I want to perform an iteration over a mongoDB collection w/o numeric key(_id
). The collection only has random strings as an _id, and the size of the collection is massive, thus loading up the whole documents on RAM using .toArray()
is not a viable option. plus I want to perform asynchronous task on each element. the usage of .map()
or .each()
, .forEach()
is limited because of the asynchronous nature of the task. I tried to run the task with those mentioned methods but it did of course conflicted with asynchronous task, returned pending promises instead of proper results.
example
async function dbanalyze(){
let cursor = db.collection('randomcollection').find()
for(;;){
const el = cursor.hasNext() ? loaded.next() : null;
if(!cursor) break
await performAnalyze(cursor) // <---- this doesn't return a document but just a cursor object
}
}
how can I iterate over mongoDB collection using only for()
?
The Cursor.hasNext()
method is also "asynchronous", so you need to await
that as well. Same goes for Cursor.next()
. Therefore the actual "loop" usage really should be a while
:
async function dbanalyze(){
let cursor = db.collection('randomcollection').find()

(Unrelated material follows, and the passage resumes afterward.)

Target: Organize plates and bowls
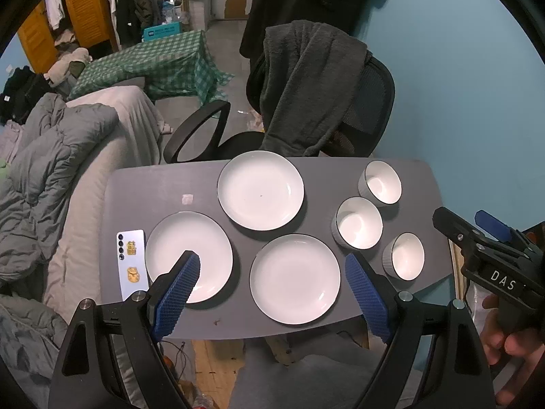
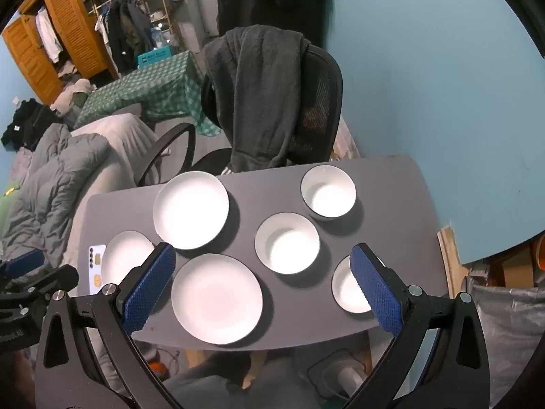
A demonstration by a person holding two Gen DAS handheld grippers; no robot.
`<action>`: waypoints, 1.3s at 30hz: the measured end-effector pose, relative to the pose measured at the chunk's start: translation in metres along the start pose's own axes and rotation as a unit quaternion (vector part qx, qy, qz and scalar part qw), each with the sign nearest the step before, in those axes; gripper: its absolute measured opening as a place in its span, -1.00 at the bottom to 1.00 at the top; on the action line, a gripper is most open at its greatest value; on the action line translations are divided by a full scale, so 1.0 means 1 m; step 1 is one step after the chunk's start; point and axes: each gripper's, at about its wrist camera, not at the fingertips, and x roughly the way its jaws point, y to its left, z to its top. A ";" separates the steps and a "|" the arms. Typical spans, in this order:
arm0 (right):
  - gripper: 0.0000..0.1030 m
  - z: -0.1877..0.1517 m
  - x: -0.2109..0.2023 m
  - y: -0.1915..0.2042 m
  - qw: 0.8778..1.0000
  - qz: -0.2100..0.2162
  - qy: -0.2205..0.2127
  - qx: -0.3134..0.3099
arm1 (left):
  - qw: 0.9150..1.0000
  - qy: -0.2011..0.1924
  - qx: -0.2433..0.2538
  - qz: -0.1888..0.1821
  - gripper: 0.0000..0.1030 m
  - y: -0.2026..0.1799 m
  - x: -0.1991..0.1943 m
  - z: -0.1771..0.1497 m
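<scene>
Three white plates lie apart on the small grey table (image 1: 153, 184): a far plate (image 1: 260, 190), a left plate (image 1: 189, 256) and a near plate (image 1: 295, 278). Three white bowls stand in a row on the right: far bowl (image 1: 380, 182), middle bowl (image 1: 358, 223), near bowl (image 1: 404, 256). My left gripper (image 1: 272, 269) hovers open high above the near plate, holding nothing. My right gripper (image 2: 263, 262) hangs open above the table between the near plate (image 2: 217, 298) and middle bowl (image 2: 287, 242); it also shows at the right edge of the left wrist view (image 1: 477, 228).
A white phone (image 1: 132, 264) lies at the table's left edge beside the left plate. A black office chair (image 1: 361, 112) draped with a grey garment stands behind the table. A bed with grey bedding (image 1: 61, 156) is to the left. A blue wall lies to the right.
</scene>
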 end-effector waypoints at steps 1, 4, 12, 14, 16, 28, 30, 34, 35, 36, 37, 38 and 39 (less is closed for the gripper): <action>0.95 -0.001 0.001 -0.001 1.000 0.000 0.000 0.000 | 1.000 0.001 0.000 0.000 0.72 0.000 0.000 0.000; 0.95 -0.005 -0.001 0.000 1.000 -0.001 0.000 0.000 | 1.000 0.001 -0.001 -0.002 0.72 0.001 0.000 0.000; 0.94 -0.006 0.000 0.000 1.000 0.000 0.001 0.001 | 1.000 0.001 0.002 -0.003 0.72 -0.003 0.000 0.000; 0.94 -0.006 0.000 0.000 1.000 0.000 0.002 0.001 | 1.000 0.001 0.002 -0.004 0.72 -0.004 0.000 -0.001; 0.95 -0.006 -0.001 0.000 1.000 0.000 0.002 0.001 | 1.000 0.002 0.003 -0.006 0.72 -0.005 0.000 -0.001; 0.95 -0.006 -0.001 -0.001 1.000 0.000 0.003 0.002 | 1.000 0.005 0.005 -0.014 0.72 -0.005 0.001 -0.005; 0.94 -0.007 -0.001 -0.001 1.000 0.001 0.004 0.003 | 1.000 0.005 0.007 -0.016 0.72 -0.006 0.001 -0.005; 0.94 -0.010 -0.001 -0.001 1.000 0.000 0.005 0.004 | 1.000 0.004 0.009 -0.016 0.72 -0.007 -0.001 -0.007; 0.95 -0.010 -0.002 -0.001 1.000 0.000 0.005 0.004 | 1.000 0.004 0.009 -0.016 0.72 -0.007 -0.001 -0.008; 0.94 -0.010 -0.001 -0.001 1.000 0.000 0.006 0.005 | 1.000 0.005 0.009 -0.016 0.72 -0.007 -0.001 -0.008; 0.94 -0.011 -0.001 -0.001 1.000 0.001 0.006 0.005 | 1.000 0.004 0.009 -0.017 0.72 -0.007 -0.002 -0.009; 0.94 -0.012 -0.001 -0.001 1.000 0.001 0.007 0.005 | 1.000 0.003 0.010 -0.016 0.72 -0.007 -0.002 -0.008; 0.94 -0.013 -0.001 -0.001 1.000 0.001 0.008 0.005 | 1.000 0.004 0.011 -0.015 0.72 -0.008 -0.002 -0.008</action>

while ( await cursor.hasNext() ) { // will return false when there are no more results
let doc = await cursor.next(); // actually gets the document
// do something, possibly async with the current document
}
}
As noted in the comments, eventually Cursor.hasNext()
will return false
when the cursor is actually depleted, and the Cursor.next()
is the thing that is actually retrieving each value from the cursor. You could do other structures and break
the loop when hasNext()
is false
, but it more naturally lends itself to a while
.
These are still "async", so you need to await
the promise resolution on each, and that was the main fact you were missing.
As for Cursor.map()
, then you are probably missing the point that it can be marked with an async
flag on the provided function as well:
cursor.map( async doc => { // We can mark as async
let newDoc = await someAsyncMethod(doc); // so you can then await inside
return newDoc;
})
But you still actually want to "iterate" that somewhere, unless you can get away with using .pipe()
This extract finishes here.